“Too late to do anything for her,” he shrieked back, shaking his dripping head, “but we ought to stand by for her boats, if they can live with them, poor wretches.”
The stress of conversation was too great to indulge in further. I grasped the rail before me and stood at Waller’s right hand, straining my eyes into the night. We needed all our strength, really, for the screw, but at Janson’s suggestion, the dynamo was set going, and our little searchlight streamed out in a thin shaft of light into the darkness. It tinged the frothy breakers with a dead white glow as of hoarfrost.
So we rode forward into the storm, the wind shrieking through our strained cordage, the spray fell like the lash of whips on our glistening decks, and the thud and swish of the surges against our bows answering the regular thump and rattle of the anchor-chains in the hawse-pipe, and the racket of the groaning machinery that echoed up from below.
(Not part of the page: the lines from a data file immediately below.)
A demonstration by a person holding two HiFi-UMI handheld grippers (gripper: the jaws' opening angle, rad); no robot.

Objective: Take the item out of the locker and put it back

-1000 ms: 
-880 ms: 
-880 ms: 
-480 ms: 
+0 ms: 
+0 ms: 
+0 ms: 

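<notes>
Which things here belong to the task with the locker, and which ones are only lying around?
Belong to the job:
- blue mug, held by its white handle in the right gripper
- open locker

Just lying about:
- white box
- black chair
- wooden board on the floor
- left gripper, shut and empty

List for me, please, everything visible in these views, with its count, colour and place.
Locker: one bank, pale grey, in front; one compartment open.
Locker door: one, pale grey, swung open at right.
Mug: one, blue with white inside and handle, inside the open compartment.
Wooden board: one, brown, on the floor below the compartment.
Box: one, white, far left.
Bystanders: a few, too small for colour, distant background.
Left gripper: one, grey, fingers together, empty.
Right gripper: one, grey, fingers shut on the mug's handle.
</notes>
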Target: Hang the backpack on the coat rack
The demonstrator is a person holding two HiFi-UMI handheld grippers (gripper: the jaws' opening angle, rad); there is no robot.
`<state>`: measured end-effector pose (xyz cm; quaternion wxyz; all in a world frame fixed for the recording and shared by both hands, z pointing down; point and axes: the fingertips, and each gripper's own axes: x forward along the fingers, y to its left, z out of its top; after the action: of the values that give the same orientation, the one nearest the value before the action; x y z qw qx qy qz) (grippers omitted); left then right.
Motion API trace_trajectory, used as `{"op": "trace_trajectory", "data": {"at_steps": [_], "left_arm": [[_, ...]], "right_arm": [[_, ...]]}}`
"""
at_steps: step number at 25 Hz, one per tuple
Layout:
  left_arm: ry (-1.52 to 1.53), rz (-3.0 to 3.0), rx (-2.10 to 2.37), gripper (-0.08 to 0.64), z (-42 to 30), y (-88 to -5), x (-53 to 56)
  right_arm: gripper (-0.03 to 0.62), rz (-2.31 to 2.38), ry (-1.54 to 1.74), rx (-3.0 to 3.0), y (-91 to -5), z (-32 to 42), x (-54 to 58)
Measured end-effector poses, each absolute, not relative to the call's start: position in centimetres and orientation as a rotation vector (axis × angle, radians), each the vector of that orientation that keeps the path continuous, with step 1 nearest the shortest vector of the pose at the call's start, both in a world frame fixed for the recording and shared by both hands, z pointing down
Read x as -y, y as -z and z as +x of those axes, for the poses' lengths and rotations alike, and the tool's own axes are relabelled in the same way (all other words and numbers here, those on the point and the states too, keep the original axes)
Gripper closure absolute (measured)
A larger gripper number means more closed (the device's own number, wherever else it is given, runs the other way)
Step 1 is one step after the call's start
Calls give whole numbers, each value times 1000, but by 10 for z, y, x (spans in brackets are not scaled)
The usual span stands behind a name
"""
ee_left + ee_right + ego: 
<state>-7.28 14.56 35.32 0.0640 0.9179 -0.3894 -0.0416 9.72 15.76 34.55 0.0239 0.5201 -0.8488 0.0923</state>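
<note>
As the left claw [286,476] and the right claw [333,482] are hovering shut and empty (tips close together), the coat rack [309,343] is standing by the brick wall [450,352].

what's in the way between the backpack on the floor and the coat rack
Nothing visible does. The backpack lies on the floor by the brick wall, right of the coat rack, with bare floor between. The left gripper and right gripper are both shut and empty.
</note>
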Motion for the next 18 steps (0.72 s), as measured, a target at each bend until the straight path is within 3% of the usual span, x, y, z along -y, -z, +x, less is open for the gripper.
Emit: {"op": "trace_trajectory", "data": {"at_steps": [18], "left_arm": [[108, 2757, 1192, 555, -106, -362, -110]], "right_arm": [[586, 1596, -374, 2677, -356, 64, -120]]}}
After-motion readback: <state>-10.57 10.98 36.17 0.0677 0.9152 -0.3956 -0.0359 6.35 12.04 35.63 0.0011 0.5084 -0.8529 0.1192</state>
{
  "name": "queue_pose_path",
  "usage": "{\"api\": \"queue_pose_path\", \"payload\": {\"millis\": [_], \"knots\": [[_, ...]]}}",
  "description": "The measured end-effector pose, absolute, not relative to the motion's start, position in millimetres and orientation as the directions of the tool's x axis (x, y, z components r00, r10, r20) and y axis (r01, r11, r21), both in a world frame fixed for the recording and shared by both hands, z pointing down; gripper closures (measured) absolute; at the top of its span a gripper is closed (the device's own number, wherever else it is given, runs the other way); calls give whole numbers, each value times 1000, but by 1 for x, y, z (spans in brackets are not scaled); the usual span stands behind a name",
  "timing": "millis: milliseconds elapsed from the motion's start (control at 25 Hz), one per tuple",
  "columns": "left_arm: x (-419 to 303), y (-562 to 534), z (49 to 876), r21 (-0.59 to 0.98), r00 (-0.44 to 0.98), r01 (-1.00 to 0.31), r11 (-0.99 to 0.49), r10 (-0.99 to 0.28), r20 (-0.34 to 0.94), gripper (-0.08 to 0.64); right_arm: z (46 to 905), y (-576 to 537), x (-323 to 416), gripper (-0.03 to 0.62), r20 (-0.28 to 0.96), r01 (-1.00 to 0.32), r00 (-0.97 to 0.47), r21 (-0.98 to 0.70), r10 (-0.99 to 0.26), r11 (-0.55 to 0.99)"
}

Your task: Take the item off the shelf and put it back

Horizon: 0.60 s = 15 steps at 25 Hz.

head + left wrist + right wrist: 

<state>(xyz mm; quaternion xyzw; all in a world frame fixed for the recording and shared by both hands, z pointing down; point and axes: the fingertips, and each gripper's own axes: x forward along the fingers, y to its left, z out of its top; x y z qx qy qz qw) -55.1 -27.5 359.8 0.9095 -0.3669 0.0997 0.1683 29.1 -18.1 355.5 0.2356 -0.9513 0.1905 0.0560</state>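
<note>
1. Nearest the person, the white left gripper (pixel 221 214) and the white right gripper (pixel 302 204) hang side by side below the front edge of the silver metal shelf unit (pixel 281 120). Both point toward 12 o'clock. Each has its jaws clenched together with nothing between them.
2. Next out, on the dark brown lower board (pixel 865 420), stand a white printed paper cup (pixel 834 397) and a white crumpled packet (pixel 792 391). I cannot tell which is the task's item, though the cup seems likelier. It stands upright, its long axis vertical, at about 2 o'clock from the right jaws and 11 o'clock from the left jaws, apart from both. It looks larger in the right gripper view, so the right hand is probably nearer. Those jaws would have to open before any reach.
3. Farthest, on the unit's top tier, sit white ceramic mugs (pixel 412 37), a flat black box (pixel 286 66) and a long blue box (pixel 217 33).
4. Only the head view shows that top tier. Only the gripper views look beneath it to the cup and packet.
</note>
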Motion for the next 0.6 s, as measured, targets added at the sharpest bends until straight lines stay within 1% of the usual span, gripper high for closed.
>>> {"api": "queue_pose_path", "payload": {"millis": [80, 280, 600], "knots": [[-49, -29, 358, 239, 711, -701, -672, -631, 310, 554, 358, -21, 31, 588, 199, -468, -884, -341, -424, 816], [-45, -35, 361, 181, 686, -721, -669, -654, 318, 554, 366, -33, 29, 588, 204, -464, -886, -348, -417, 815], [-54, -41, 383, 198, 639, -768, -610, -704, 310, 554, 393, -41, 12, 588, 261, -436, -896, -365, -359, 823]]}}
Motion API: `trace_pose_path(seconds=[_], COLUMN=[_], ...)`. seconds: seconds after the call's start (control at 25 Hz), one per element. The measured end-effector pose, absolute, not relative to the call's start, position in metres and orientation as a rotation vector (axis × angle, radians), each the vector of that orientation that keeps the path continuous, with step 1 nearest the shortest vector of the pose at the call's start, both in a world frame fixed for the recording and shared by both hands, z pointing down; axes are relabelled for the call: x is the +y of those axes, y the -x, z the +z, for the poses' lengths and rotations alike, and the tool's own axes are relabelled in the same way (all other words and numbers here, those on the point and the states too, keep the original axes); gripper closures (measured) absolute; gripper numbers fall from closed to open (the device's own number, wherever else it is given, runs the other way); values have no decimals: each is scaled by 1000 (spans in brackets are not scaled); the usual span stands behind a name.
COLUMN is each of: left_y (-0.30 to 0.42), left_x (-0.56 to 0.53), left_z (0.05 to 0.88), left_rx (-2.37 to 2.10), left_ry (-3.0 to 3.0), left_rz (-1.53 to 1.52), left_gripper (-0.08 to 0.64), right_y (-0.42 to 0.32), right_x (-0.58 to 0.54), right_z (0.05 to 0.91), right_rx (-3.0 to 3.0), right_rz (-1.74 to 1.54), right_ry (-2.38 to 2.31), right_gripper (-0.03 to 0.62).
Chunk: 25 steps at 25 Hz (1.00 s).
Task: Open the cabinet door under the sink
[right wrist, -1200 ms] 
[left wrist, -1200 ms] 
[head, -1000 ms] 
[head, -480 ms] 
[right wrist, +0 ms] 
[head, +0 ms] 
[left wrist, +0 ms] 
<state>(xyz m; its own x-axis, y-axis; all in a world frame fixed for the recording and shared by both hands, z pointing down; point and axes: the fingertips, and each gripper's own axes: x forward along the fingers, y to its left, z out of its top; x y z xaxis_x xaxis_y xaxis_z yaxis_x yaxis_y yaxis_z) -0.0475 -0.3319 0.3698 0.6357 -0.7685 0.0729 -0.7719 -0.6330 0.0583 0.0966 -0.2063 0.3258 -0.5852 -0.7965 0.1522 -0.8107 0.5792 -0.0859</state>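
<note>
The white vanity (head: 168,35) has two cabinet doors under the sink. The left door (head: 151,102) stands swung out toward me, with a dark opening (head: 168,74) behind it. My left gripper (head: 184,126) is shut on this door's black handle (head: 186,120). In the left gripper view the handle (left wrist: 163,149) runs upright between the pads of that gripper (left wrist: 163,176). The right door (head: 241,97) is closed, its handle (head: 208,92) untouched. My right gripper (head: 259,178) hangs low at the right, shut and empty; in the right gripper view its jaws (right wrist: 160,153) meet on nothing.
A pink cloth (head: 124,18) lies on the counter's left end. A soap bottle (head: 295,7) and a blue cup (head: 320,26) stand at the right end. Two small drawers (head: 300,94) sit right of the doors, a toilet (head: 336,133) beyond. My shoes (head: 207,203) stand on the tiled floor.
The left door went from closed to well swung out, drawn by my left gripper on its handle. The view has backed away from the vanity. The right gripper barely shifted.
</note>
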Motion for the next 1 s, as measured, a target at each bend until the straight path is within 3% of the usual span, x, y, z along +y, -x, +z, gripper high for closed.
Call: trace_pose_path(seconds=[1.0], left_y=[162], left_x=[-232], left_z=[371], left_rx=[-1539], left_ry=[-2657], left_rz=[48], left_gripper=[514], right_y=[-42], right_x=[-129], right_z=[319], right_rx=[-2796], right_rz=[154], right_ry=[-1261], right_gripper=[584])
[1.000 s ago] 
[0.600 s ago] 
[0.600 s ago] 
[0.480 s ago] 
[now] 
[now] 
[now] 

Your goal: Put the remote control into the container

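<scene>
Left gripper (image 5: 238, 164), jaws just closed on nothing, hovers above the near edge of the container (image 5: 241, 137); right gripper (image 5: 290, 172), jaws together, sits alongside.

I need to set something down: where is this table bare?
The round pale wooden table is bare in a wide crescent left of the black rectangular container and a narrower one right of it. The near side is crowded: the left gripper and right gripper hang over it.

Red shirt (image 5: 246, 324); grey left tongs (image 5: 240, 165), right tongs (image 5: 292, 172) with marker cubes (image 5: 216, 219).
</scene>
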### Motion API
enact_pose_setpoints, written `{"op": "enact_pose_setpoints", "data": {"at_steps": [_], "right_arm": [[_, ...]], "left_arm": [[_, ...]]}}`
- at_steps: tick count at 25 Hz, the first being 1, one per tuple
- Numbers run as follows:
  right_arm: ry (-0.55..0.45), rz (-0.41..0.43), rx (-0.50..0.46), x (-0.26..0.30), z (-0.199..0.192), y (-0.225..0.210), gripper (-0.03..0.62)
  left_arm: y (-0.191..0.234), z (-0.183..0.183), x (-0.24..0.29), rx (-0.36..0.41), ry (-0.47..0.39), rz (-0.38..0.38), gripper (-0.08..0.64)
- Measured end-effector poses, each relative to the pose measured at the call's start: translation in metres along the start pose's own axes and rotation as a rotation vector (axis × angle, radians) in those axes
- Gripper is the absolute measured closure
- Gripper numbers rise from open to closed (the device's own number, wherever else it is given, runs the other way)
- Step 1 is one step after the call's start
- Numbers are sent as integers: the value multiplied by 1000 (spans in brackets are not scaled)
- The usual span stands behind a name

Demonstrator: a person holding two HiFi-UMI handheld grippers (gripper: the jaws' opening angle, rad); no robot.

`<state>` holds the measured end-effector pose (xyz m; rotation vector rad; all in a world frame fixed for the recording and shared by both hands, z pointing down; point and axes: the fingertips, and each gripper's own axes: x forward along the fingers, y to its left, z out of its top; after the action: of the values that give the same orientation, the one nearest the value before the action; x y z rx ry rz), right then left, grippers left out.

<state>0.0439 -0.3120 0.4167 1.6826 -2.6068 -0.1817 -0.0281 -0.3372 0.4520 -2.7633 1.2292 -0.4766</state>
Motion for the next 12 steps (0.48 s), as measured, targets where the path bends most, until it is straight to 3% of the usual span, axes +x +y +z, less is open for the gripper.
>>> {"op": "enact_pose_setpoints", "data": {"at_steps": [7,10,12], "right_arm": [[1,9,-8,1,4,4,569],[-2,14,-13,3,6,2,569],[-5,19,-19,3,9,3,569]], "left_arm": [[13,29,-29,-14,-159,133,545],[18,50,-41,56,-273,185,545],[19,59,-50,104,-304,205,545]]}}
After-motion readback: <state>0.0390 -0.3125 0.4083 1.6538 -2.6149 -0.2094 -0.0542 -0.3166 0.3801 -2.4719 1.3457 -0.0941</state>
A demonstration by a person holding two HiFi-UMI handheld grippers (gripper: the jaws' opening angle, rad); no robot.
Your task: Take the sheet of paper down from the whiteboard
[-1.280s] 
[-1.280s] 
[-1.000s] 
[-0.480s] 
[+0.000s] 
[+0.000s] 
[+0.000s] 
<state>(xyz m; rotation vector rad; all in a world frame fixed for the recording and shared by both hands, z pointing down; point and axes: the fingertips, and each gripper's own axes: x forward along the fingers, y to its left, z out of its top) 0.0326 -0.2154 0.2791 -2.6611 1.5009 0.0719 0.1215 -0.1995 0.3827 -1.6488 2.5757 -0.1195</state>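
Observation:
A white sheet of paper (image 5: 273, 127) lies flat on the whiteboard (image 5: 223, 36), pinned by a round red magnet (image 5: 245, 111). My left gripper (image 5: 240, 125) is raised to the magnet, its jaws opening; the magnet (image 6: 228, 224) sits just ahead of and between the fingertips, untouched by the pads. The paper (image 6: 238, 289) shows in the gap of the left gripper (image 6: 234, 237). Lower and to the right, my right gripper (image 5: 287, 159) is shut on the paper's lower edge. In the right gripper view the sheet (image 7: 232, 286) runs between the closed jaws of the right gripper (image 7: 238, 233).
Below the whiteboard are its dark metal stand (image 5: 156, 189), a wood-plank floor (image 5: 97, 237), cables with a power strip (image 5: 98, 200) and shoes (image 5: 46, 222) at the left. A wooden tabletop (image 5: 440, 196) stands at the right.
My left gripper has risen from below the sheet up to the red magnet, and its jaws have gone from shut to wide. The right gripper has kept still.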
Far ahead the little zone of golden light flashed before us, dancing and winking amid the tossing of the seas, darting here and there, pulsing quiveringly down the shaft of brightness that fed it from our top, flitting like some brilliant petrel of the night from crest to crest, spurning the foam, glittering through the veils of hissing spray that fell behind it like cascades of radiant jewels. And after it we waddled along steadily, fighting the rollers, flinching before the sting of the flipping drift, nosing into the depths of the green combs of angry water, rolling, pitching, jarring and quivering, but ever following like some trustworthy and attentive duck trailing after an evasive hummingbird.
The sheen of the furnace upon the sea was gleaming nearer. At times the glimmer of its flames was hid from us, as some mountain-like wall of water flung itself in between, but the glow of it was never lost to us. We could see the sparks stream up like puny rockets, as the gale planed them off the edge of the blaze, flinging them in clouds to leeward, as the ungoverned hulk swung heavily between the seas. The masts were pillars of living flame, that streamed into the night in bannerets of fire. Out of the main hatchway a solid white-hot glow of light was projected, shot with red streaks as burning splinters floated up in the strong sea-draught. From stem to stern the unfortunate bark was wrapped in a fiery sheet as the conflagration leaped and roared about it, devouring the seas that broke aboard into clouds of rosy steam.
“God help the poor wretches,” I shouted to Waller; “there’s no one left alive on that.”
“No, my lord, not this half-hour back. It’s their boats I’m watching for,” he answered, as, with the peak of his cap pressed over his eyes, he strained his gaze into the night. “It’s a ten to one chance against any boat living in this sea, but—well, there’s always a but, my lord.”
Janson was flirting the searchlight about and about the blazing hulk, like a very will-o’-the-wisp. It fled round it questioningly, picking at and dipping to every floating piece of wreckage, but never a one showed the sign of boat or human being. With our steam to help us, there was no danger in approaching the floating furnace as near as we thought well, and we slid up towards it as it lurched past us, till the heat of it blistered across the red seas on to our salt-cracked faces smartingly. The sparks skipped by us, and hissed like little adders on our streaming planks, but gaze as we would, nothing but charred timbers and leaping breakers met our eyes. We plunged forward into the darkness again, as she lumbered by before the wind.
“We ought to hang about in the direction she came from,” explained Waller thunderously. “The boats, if they lived, wouldn’t keep her pace. They aren’t so much exposed to the gale.”
I nodded, still gripping the rail before me, not wishing to waste breath that was twisted from one’s very lips by the wind, before it could frame a single intelligent word.